Oversharing, and How It Can Hurt Your LinkedIn Efforts

October 5, 2015

oversharing-linkedin


Back in 2013, LinkedIn co-founder Reid Hoffman wrote this on the 10th anniversary of the professional network platform:



I co-founded LinkedIn in my living room with the mission of connecting the world’s professionals to make them more productive and successful. Inspired by the invaluable role relationships played in our own careers, we launched LinkedIn with the tagline “Relationships matter.”


[…]


Today, hundreds of millions of professionals around the world are turning to LinkedIn to connect with each other, manage their identities, get insights they need to be great at what they do, and find their dream jobs.


Nowhere does he say, “LinkedIn is also a great place to argue about politics, view adorable baby videos or be challenged by a brain-teaser graphic.”


Simply put, LinkedIn is a professional network. I’ve actually touched on this topic once, but I’ve been seeing a lot of virtual ink on LinkedIn’s purpose and mission as of late. One article I read, though, really stuck in my craw.


I wish I had bookmarked it—I’d link to it here if I did—but from what I remember, the crux of it is that because LinkedIn is actually trying to be more like Facebook, in terms of its offerings, LinkedIn users should treat it like Facebook.


I only have this to say about the article’s assertion:



(An exaggeration, of course. But that’s how I feel.)


LinkedIn Versus Facebook or Twitter


Simply put, LinkedIn is a professional network. (Yep, second time that phrase is in italics in this article.) LinkedIn is probably the best place on the Internet to show you’re a thought leader in whatever profession you’re in. It doesn’t matter if you’re looking for clients, business partners, networking partners or even a job. If it’s business, it’s LinkedIn.


Facebook, on the other hand, is much more of the “let your hair down” kind of online “place,” similar to the neighborhood bar or another type of gathering place where everybody knows your name. Relaxed (usually) and personable; unless you’re arguing about politics, etc.


And participating on Twitter is more like being in the audience at a sports gathering, but everyone has megaphones with the volume cranked up to 11… while shouting into them at the same time.


How it Hurts


When you’re trying to be a thought leader, you’re also trying to build respect for yourself.
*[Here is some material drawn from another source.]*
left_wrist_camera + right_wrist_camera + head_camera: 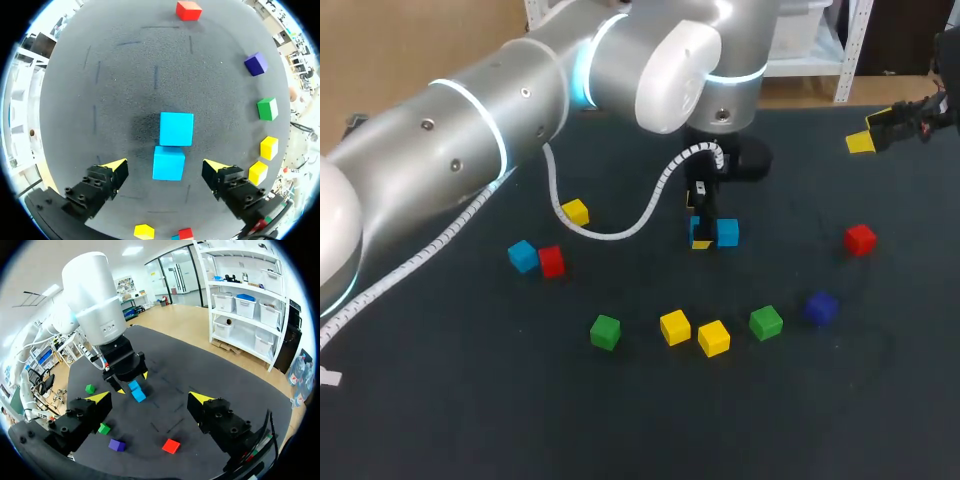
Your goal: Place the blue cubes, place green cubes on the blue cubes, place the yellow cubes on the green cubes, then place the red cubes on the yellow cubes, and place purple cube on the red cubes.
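The dark worktop carries loose cubes, each lying flat on it and none stacked. Near the middle, a blue cube pair sits with the two cubes touching. Toward the left, a lone blue cube touches the left red cube, and a far yellow cube lies nearby. Along the front lie the left green cube, a yellow cube, a second yellow cube, the right green cube and the purple cube. The right red cube lies apart.

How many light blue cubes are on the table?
3. Two touch at the left gripper: one between its open fingers, one just ahead. The third blue cube sits beside a red cube, off to the left. More could hide under the left arm.
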Available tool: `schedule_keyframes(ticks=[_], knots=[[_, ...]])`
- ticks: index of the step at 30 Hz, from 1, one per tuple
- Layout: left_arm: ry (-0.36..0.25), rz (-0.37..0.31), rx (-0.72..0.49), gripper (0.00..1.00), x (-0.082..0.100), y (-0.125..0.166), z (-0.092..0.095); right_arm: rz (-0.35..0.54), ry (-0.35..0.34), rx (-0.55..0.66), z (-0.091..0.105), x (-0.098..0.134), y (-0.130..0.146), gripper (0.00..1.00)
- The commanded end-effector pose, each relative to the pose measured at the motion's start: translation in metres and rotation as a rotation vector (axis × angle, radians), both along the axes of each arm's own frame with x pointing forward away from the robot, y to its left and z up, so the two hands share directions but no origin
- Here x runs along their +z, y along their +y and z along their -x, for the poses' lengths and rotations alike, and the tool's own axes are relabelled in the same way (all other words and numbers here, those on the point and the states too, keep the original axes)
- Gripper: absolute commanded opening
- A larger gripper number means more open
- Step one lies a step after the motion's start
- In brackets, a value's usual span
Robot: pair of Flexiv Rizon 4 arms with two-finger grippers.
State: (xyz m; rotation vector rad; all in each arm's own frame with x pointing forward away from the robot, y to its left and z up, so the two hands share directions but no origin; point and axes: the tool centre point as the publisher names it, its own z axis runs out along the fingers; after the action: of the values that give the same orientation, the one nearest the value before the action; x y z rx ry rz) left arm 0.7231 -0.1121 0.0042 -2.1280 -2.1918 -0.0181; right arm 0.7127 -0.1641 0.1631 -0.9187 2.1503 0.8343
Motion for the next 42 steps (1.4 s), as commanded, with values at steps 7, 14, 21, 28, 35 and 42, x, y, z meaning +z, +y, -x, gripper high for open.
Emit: schedule_keyframes(ticks=[7,14,21,28,35,42], knots=[[0.004,0.025,0.118,1.00,0.027,0.028,0.000,-0.002,-0.002,0.001,0.000,0.000,0.000,1.00],[-0.004,0.033,0.304,1.00,0.045,0.065,0.005,-0.002,-0.002,0.001,0.000,0.000,0.000,1.00],[-0.012,0.014,0.351,1.00,0.060,0.104,0.027,-0.002,-0.002,0.001,0.000,0.000,0.000,1.00],[0.008,0.016,0.519,1.00,0.064,0.156,0.050,-0.002,-0.002,0.001,0.000,0.000,0.000,1.00],[-0.004,0.053,0.669,1.00,0.060,0.201,0.060,-0.002,-0.002,0.001,0.000,0.000,0.000,1.00],[0.012,0.044,0.767,1.00,0.048,0.231,0.066,-0.002,-0.002,0.001,0.000,0.000,0.000,1.00]])
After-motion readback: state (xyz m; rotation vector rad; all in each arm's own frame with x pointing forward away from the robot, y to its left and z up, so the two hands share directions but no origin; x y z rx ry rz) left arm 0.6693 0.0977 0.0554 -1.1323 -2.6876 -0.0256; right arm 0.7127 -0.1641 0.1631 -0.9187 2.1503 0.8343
If you give your LinkedIn audience a reason to not like you, the opportunity to be that leader is severely diminished. If you keep giving them reasons, you’ve totally lost them.


Nothing works faster to destroy your efforts to be a thought leader than oversharing. Let’s face it: We all hear enough opinions about politics, religion and many other controversial subjects to make us pretty ill. If you’re like me, you use LinkedIn to a certain extent to put yourself in a professional frame of mind. Any blatant intrusion into that is unwelcome.


When I see “oversharing” posts on LinkedIn, I’ll click “I don’t want to see this” faster than the descent to obscurity the average “winner” of The Voice sees after the show ends. When that link is clicked, the offending person’s Status Updates are hidden forever. This means that person no longer has any exposure to me going forward.


If the original sharer was serious about using Social Selling to maximize their sales efforts… well, if they’ve blown it with me, chances are they’ve ruined their chances with their other connections, too. All of that hard work to develop a connection, a relationship… sunk with just one Status Update.


If you don’t want to suffer such a fate, here’s some suggestions for your LinkedIn posting strategy:



  • No posts about politics, religion, or other content that will likely offend someone else. Always ask yourself, “Would I talk about the content of this post at a networking event, trade show, conference, etc.?” If the answer is “no,” then don’t post it.
  • No cat videos, photos of pets, brain teasers or other posts that, while not offensive, aren’t professional either. Save those brain-teaser graphics for Facebook.


  • Post business-related quotes. For the past couple of weeks, I’ve been posting such quotes for my first post of the day. I include a photo of the person being quoted in the post, too. Those get a lot of attention (and shares), and have become a part of my thought leadership-generation strategy.
  • Comment on the posts of your connections. Not only do you get a chance to share your opinion on the post, those in the network of the original poster get to see your knowledge, too. This increases your reach and your efforts to build your brand as a thought leader.
  • Humor. A touchy subject. I rarely use it. When I do, it’s always business-appropriate, and it’s almost always on a Friday. I purposely post humor on Friday because people tend to be in a good mood and are more receptive to such content.

All of that being said, your LinkedIn presence shouldn’t be so plain that it doesn’t have any personality. On the contrary, it should reflect who you are. But it should be your “professional” persona. That’s why I post humor.


Don’t misunderstand: I’m not trying to hinder anyone’s right to self-expression; I’m only saying, “consider your audience.” A business audience probably won’t appreciate a political post or a “dog kisses baby” video in their LinkedIn feed.


A good rule of thumb is to liken your LinkedIn Status Updates to mini-marketing pieces. If you don’t think it would be good for your company, your personal brand, etc., to be connected with a particular status, then don’t publish it. It’s really as simple as that.